Sands of the Scorpion
Page 13
‘We only sleep next door!’ Peter protested, pointing at their hut.
‘So we’ll shut our door. We’ll be OK,’ Beck insisted.
Finally the day was over and it was time to turn in. At the entrance to the enclosure they said good-night to Tahiyah and Anwar and all their new friends, and went into their hut.
Peter was asleep almost immediately. For a while Beck lay on the floor on his bed of coarse rugs and watched the moonlight from the window move across the ceiling. Endless thoughts turned over in his mind.
After a while he got up and fumbled in his rucksack for the torch and a couple of other items. Then he cautiously let himself out of the hut again. He followed his own advice and kept the torch beam on the ground, looking out for snakes.

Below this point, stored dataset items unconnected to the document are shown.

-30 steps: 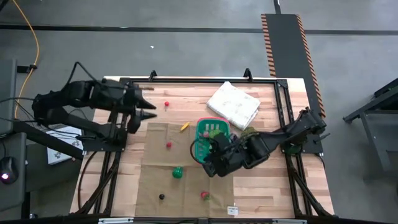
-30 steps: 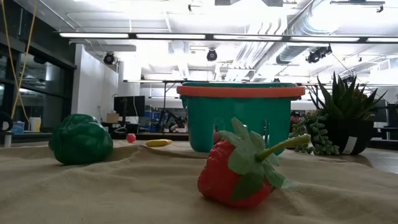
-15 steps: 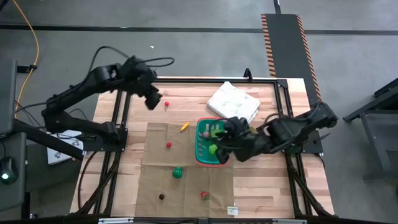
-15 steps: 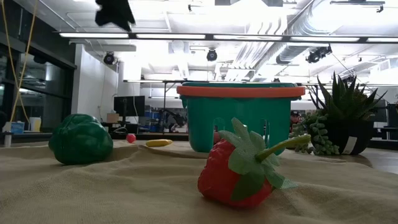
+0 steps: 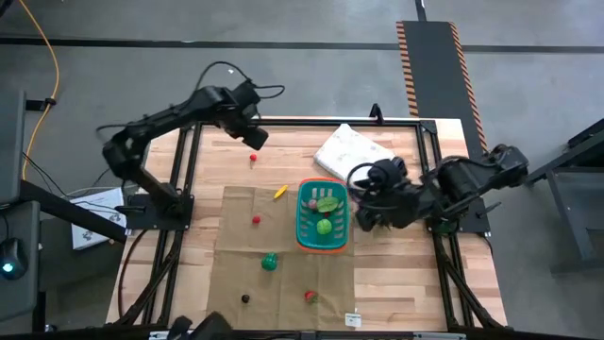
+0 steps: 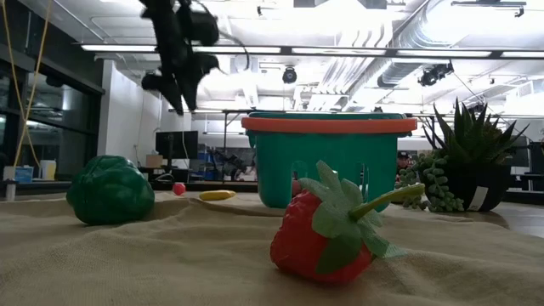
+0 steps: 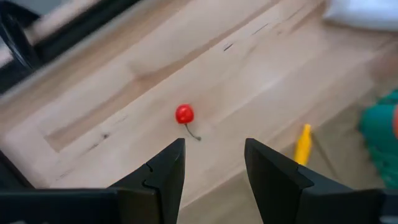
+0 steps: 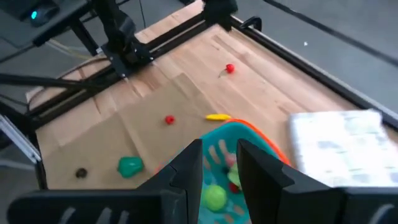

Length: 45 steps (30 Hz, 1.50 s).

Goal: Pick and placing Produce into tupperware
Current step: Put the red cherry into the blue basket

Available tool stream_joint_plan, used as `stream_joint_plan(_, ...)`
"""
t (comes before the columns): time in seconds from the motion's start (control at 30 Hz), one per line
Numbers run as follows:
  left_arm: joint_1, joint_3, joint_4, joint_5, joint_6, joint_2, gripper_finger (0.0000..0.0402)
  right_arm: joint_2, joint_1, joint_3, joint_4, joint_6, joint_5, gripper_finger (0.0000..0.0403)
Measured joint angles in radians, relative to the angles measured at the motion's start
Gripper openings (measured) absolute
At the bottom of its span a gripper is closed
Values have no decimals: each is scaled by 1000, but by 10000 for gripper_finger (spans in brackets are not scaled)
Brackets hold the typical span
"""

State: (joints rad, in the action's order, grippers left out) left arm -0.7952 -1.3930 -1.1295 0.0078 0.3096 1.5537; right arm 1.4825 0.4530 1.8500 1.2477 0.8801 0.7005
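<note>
The teal tupperware sits near the middle of the table on a tan mat, already holding a leafy green piece and a round green ball; it looks stiff and light, and needs no handling now. Loose produce lies around it: a green pepper at about seven o'clock from the basket, a strawberry at six, a small dark piece farther toward seven, a red berry at nine, a yellow piece at ten, and a cherry at about eleven, off the mat on bare wood. The left gripper hovers just beyond that cherry, its fingers parted with a clear gap and nothing between them; in the left wrist view the cherry lies ahead of the fingertips. Judging by its looks, the cherry is a hard, light, smooth little bead that could roll or squirt out, so closing squarely across the round body rather than the thin stem seems safest. The right gripper hangs at three o'clock of the basket, fingers slightly apart and empty. Compared with half a second ago, the left arm has swung in over the cherry, and the right gripper has drawn back off the basket.
</note>
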Motion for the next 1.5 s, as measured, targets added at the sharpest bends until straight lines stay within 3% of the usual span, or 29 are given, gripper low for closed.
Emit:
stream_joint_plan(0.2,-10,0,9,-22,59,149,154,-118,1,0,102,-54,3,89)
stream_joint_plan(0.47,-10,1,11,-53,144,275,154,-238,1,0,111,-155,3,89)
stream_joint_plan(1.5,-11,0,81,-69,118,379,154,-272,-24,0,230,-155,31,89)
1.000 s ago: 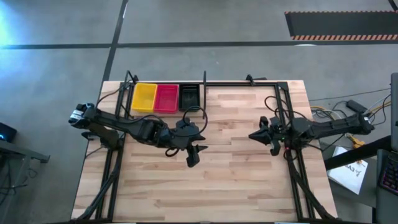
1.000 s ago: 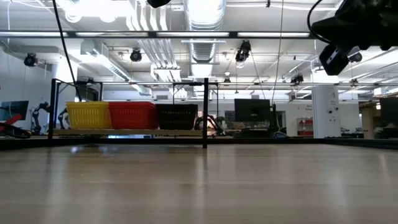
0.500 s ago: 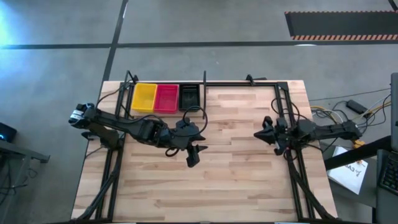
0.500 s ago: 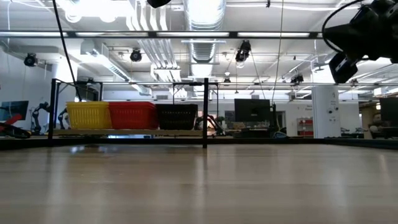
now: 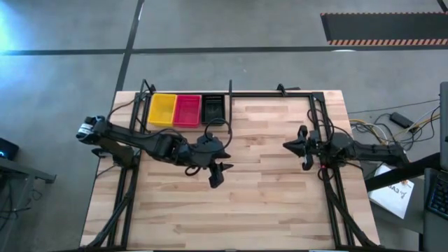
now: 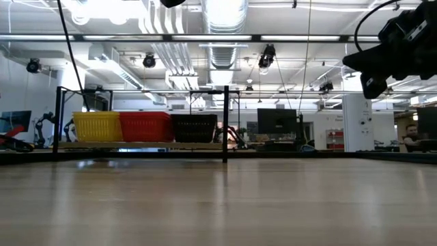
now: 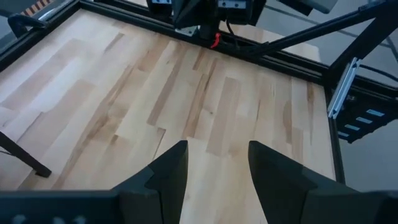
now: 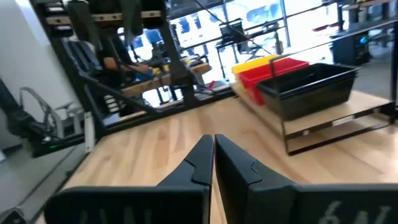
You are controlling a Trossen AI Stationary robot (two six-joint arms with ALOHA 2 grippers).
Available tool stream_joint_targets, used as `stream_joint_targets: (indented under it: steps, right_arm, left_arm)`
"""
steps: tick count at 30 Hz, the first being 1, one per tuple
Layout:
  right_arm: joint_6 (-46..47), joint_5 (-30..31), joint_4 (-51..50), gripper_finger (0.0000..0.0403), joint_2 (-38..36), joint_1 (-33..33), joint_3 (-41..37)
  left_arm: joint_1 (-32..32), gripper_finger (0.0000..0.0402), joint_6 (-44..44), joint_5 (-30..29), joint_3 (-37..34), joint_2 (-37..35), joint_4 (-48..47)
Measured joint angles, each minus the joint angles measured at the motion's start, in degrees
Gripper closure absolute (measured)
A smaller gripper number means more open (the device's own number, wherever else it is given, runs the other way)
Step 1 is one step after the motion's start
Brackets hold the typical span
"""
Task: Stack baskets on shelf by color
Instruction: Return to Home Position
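Observation:
Three baskets stand side by side on the shelf (image 6: 140,145) at the table's far left: yellow (image 5: 162,110), pinkish-red (image 5: 187,110) and black (image 5: 213,108). From table height they show as yellow (image 6: 97,126), red (image 6: 145,126) and black (image 6: 194,128), bottoms on the wooden board. My left gripper (image 5: 218,175) hovers open over the table's middle, nearer than the shelf, with bare tabletop between its fingers (image 7: 217,168). My right gripper (image 5: 297,147) is shut and empty by the right edge, high above the table (image 6: 374,82); its wrist view faces the black basket (image 8: 311,87).
Black frame rails run along the table's left side (image 5: 126,189) and right side (image 5: 336,196), and a black rod (image 5: 273,94) runs along the far edge. The shelf's upright post (image 6: 225,123) stands beside the black basket. Bare wood spreads over the middle and near half (image 5: 231,210).
The right arm has folded back, its outer end swinging toward the near edge. Its gripper has sunk a little and turned while staying near the right edge. The left arm and the baskets have kept still.

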Motion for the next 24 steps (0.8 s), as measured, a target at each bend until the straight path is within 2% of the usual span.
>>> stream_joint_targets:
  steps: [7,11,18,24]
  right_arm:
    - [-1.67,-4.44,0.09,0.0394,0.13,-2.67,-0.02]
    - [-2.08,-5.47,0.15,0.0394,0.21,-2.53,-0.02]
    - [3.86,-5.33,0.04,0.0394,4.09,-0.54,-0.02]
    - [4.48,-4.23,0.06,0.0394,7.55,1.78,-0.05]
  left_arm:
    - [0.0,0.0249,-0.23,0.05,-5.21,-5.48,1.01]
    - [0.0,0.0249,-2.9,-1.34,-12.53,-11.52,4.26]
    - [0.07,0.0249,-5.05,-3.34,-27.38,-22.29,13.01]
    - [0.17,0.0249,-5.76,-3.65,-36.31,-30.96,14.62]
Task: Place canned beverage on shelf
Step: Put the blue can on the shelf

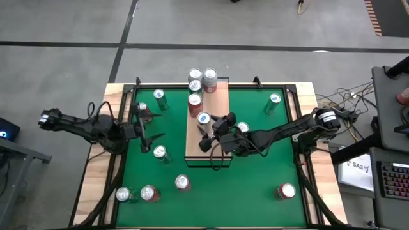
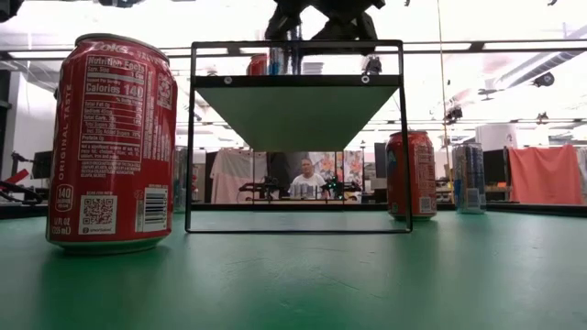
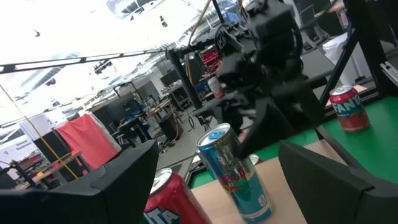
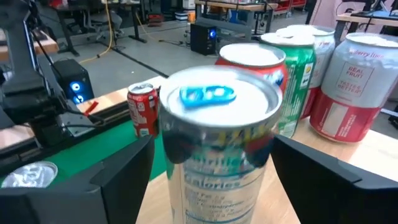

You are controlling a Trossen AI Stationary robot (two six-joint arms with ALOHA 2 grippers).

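The right claw (image 1: 206, 132) is spread wide around a blue-tab can (image 1: 203, 119) standing on the shelf (image 1: 195, 148). More cans (image 1: 202, 80) stand past it. The left claw (image 1: 151, 133), also spread, waits beside the shelf.

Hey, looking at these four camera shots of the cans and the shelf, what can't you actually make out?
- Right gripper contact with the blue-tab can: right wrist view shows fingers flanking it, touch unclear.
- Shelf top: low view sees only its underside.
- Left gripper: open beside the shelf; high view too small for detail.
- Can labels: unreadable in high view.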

Five minutes later he was back in bed again, his mind put at rest. This time he rolled over and was soon asleep himself.
CHAPTER THIRTY-THREE
A metallic crash awoke him. It was loud and clanging, like a pile of saucepans falling to the ground. Beck knew exactly what it was.
He was awake in a moment. He leaped out of bed and crouched by the window, then slowly raised his head so he could peer over the sill.
Just before going to sleep, he had stretched a length of parachute cord at knee height across the entrance to the enclosure. At either end, out of sight of anyone entering from outside, he had tied a pot from the shed. Then he had piled a couple more on top. Anyone who walked into the enclosure would snag the line and dislodge the pots. And that was exactly what had happened.
The figure of a man crouched at the entrance. Beck couldn’t see him clearly but the outline of his clothes said he wasn’t a Berber. The muffled swearing in Afrikaans helped identify him. Beck was almost certain it was the South African from the plane.
His instinct had been right. Word about them had spread.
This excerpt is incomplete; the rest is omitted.